Keep in mind you are still going to have lots of these same problems you mention...

agentS · on Feb 10, 2015

A binary protocol's parsing is usually something like read 2 bytes from the wire, decode N = uint16(b[0] << 8) | uint16(b[1]), then read N bytes from the wire. A text-based protocol's parsing almost always involves a streaming parser, which is tricky to get correct, and always more inefficient.

Besides, I think this is a moot point, because chances are that less than 100 people's HTTP2 implementations will serve 99.9999% of traffic. It's not like you or I spend much of our time deep in nginx's code debugging some HTTP parsing; I think its just as unlikely we'll be doing that for HTTP2 parsing.

Also, HTTP2 will always (pretty much) be wrapped in TLS. So its not like you're going to be looking at a plain-text dump of that. You'll be using a tool and that tool author will implement a way to convert the binary framing to human-readable text.

Another way to put it is that the vast majority of HTTP streams are not examined by humans and only examined by computers. Choosing a text-based protocol just seems a way to adversely impact the performance of every single user's web-browsing.

Another another way to put it is that there is a reason that Thrift, Protocol Buffers, and other common RPC mechanisms do not use a text-based protocol. Nor do IP, TCP, or UDP, for that matter. And there's a reason that Memcached was updated with a binary protocol even though it had a perfectly serviceable text-based protocol.

drawkbox · on Feb 10, 2015

Agreed on all points. Binary protocols are no doubt better, faster, more efficient and more precise. I use reliable UDP all the time in game server/clients. Multiplayer games have to be efficient, TCP is even too slow for real-time gaming.

Binary protocols work wonderfully... when you control both endpoints, the client and the server.

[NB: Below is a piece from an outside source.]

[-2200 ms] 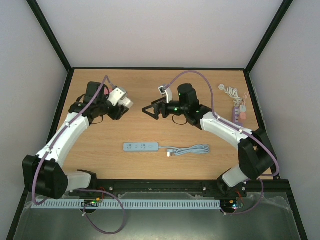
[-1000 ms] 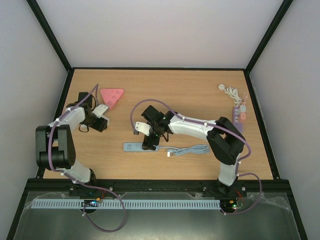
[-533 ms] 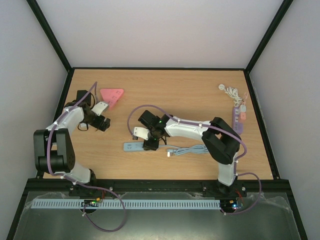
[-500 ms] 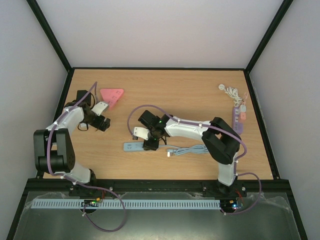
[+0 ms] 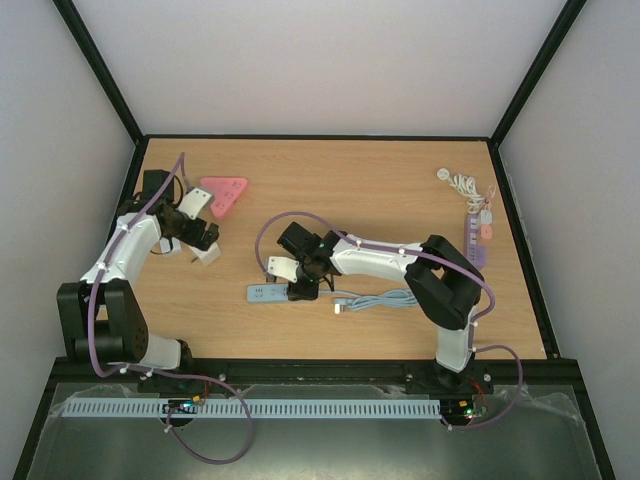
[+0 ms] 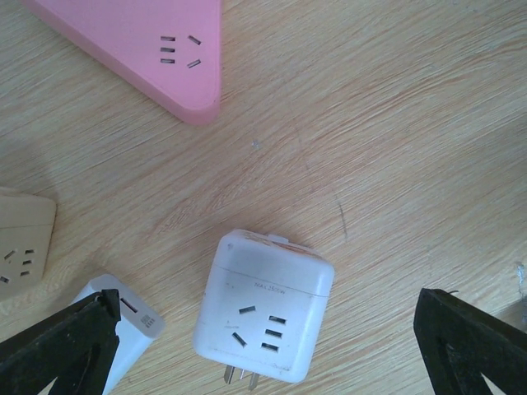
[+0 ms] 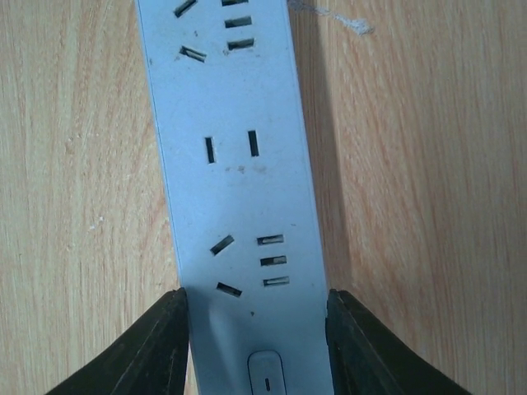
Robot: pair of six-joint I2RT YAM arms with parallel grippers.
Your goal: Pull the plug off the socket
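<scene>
The right gripper (image 7: 255, 301) is clenched on the pale blue-white rectangular plastic power strip (image 7: 239, 164), one dark finger pressed against each long edge near the end that carries the switch. The power strip lies flat on the wooden counter (image 5: 400, 180), every outlet along its face bare. Its grey coiled cable (image 5: 385, 298) runs off its right end, with a small white plug (image 5: 340, 306) lying loose just beside that end. The white cube-shaped plastic plug adapter (image 6: 265, 304) lies on the counter to the left of the power strip and a little farther back, apart from it, socket face up and metal prongs sticking out sideways. The left gripper (image 5: 200, 240) hangs above the plug adapter, released, its fingers spread wide to either side and touching nothing. Beyond the plug adapter, farther left and back from the power strip, sits a pink triangular plastic socket block (image 6: 144, 41); a beige socket block (image 6: 20, 243) shows partly at the left wrist view's edge.
</scene>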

When you don't control both endpoints is where interoperability breaks down. Efficiency and exactness can be enemies of interoperability at times, we currently use very forgiving systems instead of throwing them out and assert crash dump upon communication error. Network data is a form of communication.

Maybe you are right, since it is binary, only a few hundred implementations might be made and those will be made by better engineers since it is more complex. Maybe HTTP is really a lower level protocol like TCP/UDP etc now. Maybe since Google controls Chrome and the browser lead and has enough engineers to ensure all leading implementations and OSs/server libraries/webservers are correct then it may work out.

As engineers we want things to be exact, but there are always game bugs not found in testing and hidden new problems that we aren't weighing against the known current ones. Getting a something new is nice because all the old problems are gone, but there will be new problems!

It will be an all new experiment we try going away from text/MIME based to something more lower level, complex and exact over simple and interoperability focused. Let's see if the customers find any bugs in the release.

MichaelGG · on Feb 10, 2015

>Binary protocols work wonderfully... when you control both endpoints, the client and the server.

IP is all binary and I don't think it's a case of one party controlling all endpoints.

MichaelGG · on Feb 10, 2015

Binary protocols are usually far easier to implement both sending and receiving. There is far less ambiguity.

In fact, the newline problem I mentioned? It was not easier to diagnose, and was only caught by using tools checking it as a binary structure.

Postel was just flat wrong, and history shows us this is so. JSON is popular because it was automatically available in JavaScript, and people dislike the bit if extra verbosity XML introduces. JSON is also a much tighter format than the text parsing the IETF usually implements.

Postel's law also goes against the idea of failing fast. Instead, you end up thinking you're compliant, because implementations just happen to interpret your mistake in the right way. Then one day something changes and bam, it all comes crashing down. Ask any experienced web developer the weird edge cases they have to deal with, again from Postel's law.

And anyways, you know what everyone uses when debugging the wire? WireShark or something similar. Problem solved. Same for things like JSON. Over the past months I've been dealing with that a lot. Every time I have an issue, I pull out a tool to figure it out.

Do you know the real reason for the text looseness? It's a holdover from the '60s. The Header: Value format was just a slight codification of what people were already doing. And why? Because they wanted a format that was primary written and readby humans, with a bit if structure thrown in. Loose syntax is great in such cases. Modern protocols are not written and rarely read by humans. So it's just a waste of electricity and developer time.